Operating profit at the interim was well up on last year, (6x from memory) but it looks like revs have dropped away slightly in the last 6 months (0.6% rev growth in trading update vs 6% in the interim). I notice the issue of partner remuneration has popped up again - I think confusion about how partner remuneration works is one of the key things that pushed the price down to sub 20p. For anyone interested in this, Capital Access put out a great explainer:
"• Firstly, they receive a fixed proportion (typically 30%) of the fees generated by work they’ve carried out themselves for any client of Ince
• Secondly, every client relationship is managed by a partner (their “client care partner”, or “CCP”), who receives 10% of all billing associated with that client, regardless of whodoes the work
• Finally, and separately, Department Heads can receive further limited incentivisation when they meet defined targets for maintaining gross margins above 45% and lockup below 120 days for their department.
Importantly for shareholders, a partner is only entitled to their share when the fee to which it relates has been settled by the client." Source: https://www.capitalaccessgroup.co.uk/post/ince-group-explainer-note-partner-remuneration
They've said in the credit facility RNS that they have enough liquidity going forwards. Given how badly the market reacted to the last placement I would hope it's low risk
I definitely have my hopes up. Can't recall them putting a notice out for a trading update, so I think they want to draw attention
Great update. I don't think the market had caught on to the story here yet as this has been looking under valued for the past couple of months. Sadly I hadn't finished building my position, but still have 3% of my portfolio here.
He obviously can't do maths if that was his plan
I guess the feature in Shares mag has brought the crowds in? Still a massive bargain in my view, and fair value should be somewhere around 200p, so even if we never see fair value there should be plenty of upside.
The results presentation was recorded, and should be available on https://www.investormeetcompany.com/
You should look at group debt, not company, which has reduced vs SEP 19 from £13m to £12.7.

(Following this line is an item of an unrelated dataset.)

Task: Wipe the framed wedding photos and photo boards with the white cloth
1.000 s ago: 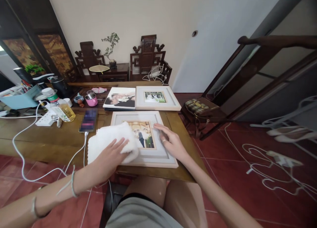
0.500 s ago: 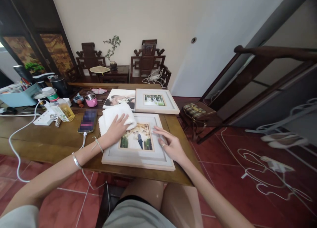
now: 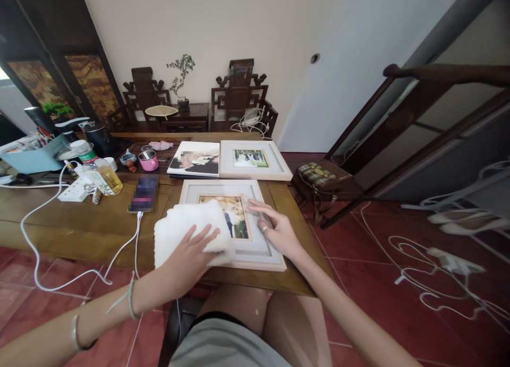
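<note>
At the near edge of the counter (image 3: pixel 99 218) a frame (image 3: pixel 223 188) lies flat with its photo facing up. A folded white cloth (image 3: pixel 185 223) covers its left half and hangs over onto the wood. The left hand (image 3: pixel 191 253) presses down on the cloth, its fingers (image 3: pixel 207 234) spread flat and gripping nothing. The right hand (image 3: pixel 279 233) rests open on the frame's right border, with its fingers (image 3: pixel 258 207) stretched out to steady it.

Just left of the cloth lies a phone (image 3: pixel 143 193), and its cable (image 3: pixel 123 247) trails off the counter edge close by the left wrist. Behind the frame, nearly touching it, lie a second frame (image 3: pixel 255 160) and a print (image 3: pixel 194 159), side by side. Farther left stand a pink cup (image 3: pixel 147 161), a bottle (image 3: pixel 101 177) and a power strip (image 3: pixel 74 189). A checked bag (image 3: pixel 316 173) sits well off to the right.
</note>
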Demonstrator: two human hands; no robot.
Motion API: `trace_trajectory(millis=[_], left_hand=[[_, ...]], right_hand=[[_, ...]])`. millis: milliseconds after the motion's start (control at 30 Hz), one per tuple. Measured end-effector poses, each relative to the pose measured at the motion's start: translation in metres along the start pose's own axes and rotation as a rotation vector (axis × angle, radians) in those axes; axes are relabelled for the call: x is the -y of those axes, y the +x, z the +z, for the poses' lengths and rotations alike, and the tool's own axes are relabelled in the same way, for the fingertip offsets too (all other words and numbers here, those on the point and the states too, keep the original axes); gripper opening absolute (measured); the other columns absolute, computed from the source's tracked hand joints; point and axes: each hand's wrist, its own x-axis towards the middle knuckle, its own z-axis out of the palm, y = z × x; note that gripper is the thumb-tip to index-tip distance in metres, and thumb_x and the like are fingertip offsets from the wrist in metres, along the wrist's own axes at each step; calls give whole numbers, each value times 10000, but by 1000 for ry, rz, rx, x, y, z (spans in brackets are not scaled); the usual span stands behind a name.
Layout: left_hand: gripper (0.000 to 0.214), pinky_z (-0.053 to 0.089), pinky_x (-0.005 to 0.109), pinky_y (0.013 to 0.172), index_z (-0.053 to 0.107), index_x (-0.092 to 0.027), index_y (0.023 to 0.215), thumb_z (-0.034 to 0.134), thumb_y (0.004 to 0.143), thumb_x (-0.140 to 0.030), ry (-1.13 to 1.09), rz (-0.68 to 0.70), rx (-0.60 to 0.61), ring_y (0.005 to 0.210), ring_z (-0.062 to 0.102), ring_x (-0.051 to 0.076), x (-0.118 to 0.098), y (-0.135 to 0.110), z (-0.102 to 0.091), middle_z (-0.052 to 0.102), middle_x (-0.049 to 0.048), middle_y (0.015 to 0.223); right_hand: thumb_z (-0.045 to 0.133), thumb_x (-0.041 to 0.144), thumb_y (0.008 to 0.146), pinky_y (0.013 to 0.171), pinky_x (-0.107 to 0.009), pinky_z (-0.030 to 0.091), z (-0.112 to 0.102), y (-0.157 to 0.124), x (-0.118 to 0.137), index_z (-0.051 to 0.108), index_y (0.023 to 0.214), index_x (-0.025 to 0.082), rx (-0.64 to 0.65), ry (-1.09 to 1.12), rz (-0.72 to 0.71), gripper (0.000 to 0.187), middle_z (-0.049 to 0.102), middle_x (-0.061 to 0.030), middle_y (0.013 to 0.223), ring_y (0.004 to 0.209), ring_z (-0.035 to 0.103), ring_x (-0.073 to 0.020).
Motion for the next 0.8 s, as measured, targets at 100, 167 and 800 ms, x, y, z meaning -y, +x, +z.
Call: trace_trajectory(millis=[100,167,800], left_hand=[[436,246,502,1122,465,-274,1353,452,928,-178,10,-7,-14,1414,259,272,13,16,0,334,95,1511],[403,240,523,1116,490,-247,1333,441,936,-194,41,-34,-16,1410,266,281,31,30,-2,366,117,1491],[358,272,545,1092,529,-291,1294,467,943,-258,77,109,59,1404,266,326,-8,-1,-11,294,101,1528]], right_hand=[[490,96,722,1110,-467,325,-1,0,-3,693,1052,255,25,-13,-6,418,596,-53,1305,1271,489,-218],[497,105,732,1108,-473,326,-3,0,-4,693,1061,254,40,-28,-13,411,590,-58,1313,1276,485,-223],[551,297,856,1124,-537,285,-5,0,-11,623,1206,283,142,-180,-34,358,540,-59,1371,1334,405,-244]])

I suspect many holders are thinking the same thing. For those that bough in at 20p levels, why hold on until March when the dividend causes a re-rate, if you can sell out now for 75% profit? I still think patience will be rewarded here, this has all the makings of a multibagger once the market clocks on
Really disappointing retrace. I'm guessing those who bought in at 20p took the bag and ran. Excellent set of results and still massively undervalued in my views.